Another critical question involves defining the “best” approach to treating metastatic ATC. This was also the subject of a recent prospective randomized trial—this one comparing the effects of paclitaxel/carboplatin vs those of paclitaxel/carboplatin + fosbretabulin in advanced ATC (clinicaltrials.gov NCT00507429). Although patients enrolled in the fosbretabulin arm experienced improved survival, the trial closed after accrual of 80 of an intended 180 patients due to poor accrual—without meeting the primary prespecified statistical endpoint of overall survival, highlighting the challenges involved in studying ATC. Other trials addressing further questions related to the preliminary clinical activities of a variety of agents in advanced ATC are ongoing but are not randomized.

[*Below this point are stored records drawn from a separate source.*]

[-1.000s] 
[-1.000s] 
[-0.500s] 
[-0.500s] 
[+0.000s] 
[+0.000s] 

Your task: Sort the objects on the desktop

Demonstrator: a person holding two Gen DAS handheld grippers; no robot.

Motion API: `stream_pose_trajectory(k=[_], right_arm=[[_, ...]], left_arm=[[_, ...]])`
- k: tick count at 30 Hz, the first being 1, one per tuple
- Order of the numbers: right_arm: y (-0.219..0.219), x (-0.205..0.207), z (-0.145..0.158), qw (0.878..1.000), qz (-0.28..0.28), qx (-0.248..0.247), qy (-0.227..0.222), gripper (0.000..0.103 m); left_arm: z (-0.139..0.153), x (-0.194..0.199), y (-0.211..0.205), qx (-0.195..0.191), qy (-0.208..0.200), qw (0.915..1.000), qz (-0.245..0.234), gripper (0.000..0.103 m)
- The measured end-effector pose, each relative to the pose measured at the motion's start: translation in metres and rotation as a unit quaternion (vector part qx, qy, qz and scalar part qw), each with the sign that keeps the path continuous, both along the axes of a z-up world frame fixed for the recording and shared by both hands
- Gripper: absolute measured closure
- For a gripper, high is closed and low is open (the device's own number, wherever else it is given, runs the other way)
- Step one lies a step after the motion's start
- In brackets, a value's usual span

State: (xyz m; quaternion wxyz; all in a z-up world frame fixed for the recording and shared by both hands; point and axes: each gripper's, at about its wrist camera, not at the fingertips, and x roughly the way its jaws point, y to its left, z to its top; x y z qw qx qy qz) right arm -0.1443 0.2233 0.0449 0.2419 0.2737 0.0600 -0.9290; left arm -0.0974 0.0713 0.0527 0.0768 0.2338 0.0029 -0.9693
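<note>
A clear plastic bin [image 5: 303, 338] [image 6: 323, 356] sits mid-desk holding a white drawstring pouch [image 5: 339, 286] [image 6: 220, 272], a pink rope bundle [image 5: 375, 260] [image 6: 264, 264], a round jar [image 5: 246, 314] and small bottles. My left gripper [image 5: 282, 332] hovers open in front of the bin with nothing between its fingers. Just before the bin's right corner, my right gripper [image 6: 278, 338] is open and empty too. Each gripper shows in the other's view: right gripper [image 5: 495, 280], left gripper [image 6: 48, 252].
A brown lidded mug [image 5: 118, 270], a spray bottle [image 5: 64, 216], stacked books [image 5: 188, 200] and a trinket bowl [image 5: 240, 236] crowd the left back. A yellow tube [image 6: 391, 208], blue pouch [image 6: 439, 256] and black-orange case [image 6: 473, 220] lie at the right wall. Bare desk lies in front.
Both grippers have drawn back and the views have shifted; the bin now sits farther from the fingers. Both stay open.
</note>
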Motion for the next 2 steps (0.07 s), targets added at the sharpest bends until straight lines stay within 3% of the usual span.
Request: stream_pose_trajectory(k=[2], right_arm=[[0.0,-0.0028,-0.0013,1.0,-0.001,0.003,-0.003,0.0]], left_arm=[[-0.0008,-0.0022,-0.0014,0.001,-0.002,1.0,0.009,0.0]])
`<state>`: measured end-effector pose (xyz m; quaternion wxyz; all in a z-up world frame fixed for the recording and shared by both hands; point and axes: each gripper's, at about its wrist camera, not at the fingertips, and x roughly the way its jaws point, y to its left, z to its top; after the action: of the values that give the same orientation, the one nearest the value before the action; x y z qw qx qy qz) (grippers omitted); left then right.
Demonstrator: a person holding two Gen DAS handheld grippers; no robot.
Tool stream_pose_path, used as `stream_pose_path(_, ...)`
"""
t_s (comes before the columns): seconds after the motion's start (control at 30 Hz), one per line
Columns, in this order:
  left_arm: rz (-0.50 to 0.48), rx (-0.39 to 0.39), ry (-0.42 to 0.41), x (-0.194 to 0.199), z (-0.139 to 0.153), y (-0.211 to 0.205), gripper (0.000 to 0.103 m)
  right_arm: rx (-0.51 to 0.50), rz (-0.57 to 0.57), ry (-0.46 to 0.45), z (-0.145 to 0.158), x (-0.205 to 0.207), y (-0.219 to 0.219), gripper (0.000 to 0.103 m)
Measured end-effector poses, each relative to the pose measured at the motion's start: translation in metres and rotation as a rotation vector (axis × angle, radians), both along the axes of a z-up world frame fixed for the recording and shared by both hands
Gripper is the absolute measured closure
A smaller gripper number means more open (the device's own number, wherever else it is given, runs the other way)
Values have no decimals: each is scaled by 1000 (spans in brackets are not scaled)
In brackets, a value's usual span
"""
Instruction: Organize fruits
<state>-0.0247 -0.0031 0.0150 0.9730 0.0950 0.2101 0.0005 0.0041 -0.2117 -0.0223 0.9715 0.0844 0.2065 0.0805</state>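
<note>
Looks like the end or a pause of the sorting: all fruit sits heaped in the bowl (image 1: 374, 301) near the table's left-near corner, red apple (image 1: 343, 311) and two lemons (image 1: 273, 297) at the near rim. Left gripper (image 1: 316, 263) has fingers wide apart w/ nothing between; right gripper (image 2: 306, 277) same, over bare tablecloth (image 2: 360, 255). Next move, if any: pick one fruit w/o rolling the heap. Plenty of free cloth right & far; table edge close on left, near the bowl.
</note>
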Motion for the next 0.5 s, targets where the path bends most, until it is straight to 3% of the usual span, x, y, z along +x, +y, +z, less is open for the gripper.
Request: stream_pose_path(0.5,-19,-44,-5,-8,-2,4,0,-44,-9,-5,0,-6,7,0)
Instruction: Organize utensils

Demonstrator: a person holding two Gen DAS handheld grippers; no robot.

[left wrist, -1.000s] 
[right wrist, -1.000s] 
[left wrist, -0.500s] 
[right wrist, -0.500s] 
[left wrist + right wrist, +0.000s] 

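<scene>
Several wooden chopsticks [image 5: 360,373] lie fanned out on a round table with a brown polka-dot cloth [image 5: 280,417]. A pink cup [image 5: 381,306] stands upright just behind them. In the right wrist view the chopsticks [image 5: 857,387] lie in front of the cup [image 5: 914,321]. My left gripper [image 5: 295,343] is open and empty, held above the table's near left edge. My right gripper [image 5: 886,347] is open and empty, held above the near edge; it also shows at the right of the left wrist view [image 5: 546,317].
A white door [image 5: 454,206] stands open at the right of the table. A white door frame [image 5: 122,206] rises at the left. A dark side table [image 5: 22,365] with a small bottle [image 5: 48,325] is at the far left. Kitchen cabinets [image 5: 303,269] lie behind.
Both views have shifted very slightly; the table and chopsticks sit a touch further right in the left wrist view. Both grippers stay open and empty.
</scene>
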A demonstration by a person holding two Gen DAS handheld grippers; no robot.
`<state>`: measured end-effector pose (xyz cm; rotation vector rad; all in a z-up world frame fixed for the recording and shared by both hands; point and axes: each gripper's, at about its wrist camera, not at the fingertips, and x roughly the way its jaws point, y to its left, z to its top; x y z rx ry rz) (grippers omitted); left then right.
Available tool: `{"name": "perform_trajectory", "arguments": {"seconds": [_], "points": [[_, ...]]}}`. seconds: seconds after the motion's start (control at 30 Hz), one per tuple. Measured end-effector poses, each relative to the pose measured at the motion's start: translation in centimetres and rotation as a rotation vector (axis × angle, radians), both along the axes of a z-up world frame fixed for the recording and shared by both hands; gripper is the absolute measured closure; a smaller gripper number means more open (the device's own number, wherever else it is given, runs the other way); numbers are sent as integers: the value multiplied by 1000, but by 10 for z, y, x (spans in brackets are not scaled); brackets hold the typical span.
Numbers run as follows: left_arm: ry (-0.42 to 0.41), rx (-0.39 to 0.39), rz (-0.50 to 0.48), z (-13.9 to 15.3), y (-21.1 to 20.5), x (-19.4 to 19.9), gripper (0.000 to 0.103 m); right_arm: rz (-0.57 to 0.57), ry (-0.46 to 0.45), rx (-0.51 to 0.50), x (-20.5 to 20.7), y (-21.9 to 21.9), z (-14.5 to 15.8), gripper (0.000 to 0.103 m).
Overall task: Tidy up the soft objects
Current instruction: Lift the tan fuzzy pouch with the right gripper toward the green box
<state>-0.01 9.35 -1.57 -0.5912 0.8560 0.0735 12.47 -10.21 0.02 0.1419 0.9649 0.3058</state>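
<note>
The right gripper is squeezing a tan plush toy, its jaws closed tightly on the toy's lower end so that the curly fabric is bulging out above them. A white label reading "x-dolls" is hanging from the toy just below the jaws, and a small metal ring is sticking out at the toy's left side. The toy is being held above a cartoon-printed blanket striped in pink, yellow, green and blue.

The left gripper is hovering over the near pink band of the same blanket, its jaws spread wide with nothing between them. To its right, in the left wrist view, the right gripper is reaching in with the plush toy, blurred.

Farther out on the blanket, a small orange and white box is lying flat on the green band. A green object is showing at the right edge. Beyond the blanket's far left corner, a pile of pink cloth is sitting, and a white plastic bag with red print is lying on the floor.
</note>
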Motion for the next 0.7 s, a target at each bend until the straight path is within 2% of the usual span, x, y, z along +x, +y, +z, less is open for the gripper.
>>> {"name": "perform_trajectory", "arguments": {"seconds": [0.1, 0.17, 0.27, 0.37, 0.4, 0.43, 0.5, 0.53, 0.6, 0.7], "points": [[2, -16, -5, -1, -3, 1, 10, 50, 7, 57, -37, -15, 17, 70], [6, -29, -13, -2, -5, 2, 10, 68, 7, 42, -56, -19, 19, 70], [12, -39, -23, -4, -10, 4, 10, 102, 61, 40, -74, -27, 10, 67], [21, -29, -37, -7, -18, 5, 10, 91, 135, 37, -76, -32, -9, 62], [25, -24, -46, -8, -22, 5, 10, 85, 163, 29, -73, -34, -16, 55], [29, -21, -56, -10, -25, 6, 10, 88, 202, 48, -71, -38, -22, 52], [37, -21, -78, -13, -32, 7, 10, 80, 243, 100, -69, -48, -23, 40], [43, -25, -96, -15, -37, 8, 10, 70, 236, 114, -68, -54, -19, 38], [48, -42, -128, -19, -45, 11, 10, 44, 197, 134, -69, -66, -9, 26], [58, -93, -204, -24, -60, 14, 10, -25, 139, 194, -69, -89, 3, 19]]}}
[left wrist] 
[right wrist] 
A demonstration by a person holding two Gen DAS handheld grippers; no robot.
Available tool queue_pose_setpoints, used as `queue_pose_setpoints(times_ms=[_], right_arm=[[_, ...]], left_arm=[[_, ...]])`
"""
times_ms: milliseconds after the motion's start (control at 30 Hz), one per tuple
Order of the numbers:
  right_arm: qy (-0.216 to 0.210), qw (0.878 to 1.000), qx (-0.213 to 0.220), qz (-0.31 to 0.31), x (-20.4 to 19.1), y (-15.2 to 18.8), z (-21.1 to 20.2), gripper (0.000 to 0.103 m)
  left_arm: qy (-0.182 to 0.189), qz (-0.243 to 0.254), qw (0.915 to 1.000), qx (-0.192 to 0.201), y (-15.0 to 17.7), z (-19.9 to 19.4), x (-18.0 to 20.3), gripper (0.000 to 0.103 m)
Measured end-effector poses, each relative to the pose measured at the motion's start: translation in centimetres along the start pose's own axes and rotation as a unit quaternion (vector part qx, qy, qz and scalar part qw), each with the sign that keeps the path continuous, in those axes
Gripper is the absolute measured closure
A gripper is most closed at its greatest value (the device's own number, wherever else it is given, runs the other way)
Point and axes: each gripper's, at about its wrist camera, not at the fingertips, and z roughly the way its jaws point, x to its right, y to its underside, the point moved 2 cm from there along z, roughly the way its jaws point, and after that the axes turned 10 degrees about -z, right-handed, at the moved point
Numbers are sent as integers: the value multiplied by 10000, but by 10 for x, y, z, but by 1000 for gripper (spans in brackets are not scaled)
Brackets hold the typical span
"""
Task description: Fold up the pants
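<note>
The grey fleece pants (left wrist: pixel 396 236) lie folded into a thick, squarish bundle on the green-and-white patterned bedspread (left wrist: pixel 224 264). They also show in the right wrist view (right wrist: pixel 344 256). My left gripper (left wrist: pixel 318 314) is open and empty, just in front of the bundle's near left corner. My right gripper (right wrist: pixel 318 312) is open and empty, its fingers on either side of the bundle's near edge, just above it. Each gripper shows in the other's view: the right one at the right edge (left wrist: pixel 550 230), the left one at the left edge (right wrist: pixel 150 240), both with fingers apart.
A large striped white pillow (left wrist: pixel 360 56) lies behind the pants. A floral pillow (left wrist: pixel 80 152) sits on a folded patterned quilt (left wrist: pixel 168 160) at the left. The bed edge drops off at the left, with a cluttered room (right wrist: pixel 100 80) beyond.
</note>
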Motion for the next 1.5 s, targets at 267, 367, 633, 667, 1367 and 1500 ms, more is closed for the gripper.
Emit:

In the future, additional questions will arise, including those related to the role(s) of charged-particle (proton and carbon ion) therapy in treating locoregionally involved ATC; there is hope for diminished toxicities and improved locoregional tumor control using this approach, but effects on efficacy outcomes are not easily predictable. In terms of systemic disease, important questions are continuing to arise related to how to best translate emerging data defining the roles of a variety of molecular events into improved patient outcomes. Moreover, the extent to which surgery contributes incrementally to outcomes within the context of available and emerging radiotherapeutic approaches is also fertile ground for prospective study.
Like Burnison and Lim, we conclude conveying our sense of optimism that progress is being made—and that important clinical questions are being asked related to the care of patients afflicted with ATC. We believe, however, that in the final analysis, important progress will remain highly dependant upon collaborations conducted across specialties, across institutions, and across nations.
Acknowlegment: The kind administrative assistance of Ms. Candace Kostelec in conjunction with the preparation of this manuscript is much appreciated.
Financial Disclosure: The authors have no significant financial interest or other relationship with the manufacturers of any products or providers of any service mentioned in this article.